*** Opening MATERIAL SUPPLIED ***

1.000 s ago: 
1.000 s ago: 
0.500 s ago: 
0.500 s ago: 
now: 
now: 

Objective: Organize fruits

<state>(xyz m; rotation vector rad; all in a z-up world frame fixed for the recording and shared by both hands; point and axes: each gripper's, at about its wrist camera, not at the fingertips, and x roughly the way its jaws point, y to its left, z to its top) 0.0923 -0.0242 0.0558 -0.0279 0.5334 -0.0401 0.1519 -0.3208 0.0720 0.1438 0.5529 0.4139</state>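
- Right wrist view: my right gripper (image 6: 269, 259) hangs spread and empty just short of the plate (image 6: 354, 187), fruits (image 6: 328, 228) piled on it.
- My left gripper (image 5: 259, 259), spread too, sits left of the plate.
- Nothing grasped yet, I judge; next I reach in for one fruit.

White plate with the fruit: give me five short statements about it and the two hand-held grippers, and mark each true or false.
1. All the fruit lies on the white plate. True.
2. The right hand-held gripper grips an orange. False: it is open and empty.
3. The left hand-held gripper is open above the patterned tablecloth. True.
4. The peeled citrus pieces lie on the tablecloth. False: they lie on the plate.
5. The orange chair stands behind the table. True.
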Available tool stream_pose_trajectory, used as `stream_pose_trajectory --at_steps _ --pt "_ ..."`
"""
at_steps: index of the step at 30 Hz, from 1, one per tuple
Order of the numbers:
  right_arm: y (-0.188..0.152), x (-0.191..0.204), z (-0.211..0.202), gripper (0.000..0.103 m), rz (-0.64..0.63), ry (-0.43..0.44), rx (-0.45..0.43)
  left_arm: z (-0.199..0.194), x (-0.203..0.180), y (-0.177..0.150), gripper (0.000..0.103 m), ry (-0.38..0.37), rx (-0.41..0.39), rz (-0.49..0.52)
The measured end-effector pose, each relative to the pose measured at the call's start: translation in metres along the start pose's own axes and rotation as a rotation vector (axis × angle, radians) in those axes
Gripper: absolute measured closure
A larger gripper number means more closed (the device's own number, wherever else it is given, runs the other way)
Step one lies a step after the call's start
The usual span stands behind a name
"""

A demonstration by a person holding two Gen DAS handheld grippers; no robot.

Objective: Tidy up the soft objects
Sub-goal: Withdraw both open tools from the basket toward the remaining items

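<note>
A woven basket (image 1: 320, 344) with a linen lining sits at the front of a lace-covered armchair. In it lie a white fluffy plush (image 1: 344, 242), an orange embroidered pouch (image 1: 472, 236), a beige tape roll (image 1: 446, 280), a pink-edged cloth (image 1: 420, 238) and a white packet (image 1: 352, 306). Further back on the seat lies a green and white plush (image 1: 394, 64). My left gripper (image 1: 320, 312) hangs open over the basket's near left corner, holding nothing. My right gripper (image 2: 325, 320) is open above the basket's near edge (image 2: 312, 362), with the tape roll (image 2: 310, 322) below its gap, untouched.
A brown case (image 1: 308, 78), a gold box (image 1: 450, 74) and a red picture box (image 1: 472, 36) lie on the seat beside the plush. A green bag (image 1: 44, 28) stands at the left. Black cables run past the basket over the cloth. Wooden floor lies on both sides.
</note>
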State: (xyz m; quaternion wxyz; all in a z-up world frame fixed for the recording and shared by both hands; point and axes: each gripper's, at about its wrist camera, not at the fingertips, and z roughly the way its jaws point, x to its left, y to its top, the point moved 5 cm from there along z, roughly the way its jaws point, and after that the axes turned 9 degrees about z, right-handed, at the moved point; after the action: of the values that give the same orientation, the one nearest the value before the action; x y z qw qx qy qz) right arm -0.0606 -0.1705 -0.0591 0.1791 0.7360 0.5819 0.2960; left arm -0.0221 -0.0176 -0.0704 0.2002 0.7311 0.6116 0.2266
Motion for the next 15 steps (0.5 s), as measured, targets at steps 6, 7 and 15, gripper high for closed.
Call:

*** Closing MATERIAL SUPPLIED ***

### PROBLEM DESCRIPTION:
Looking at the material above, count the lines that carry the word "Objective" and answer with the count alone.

### TASK ANSWER:
2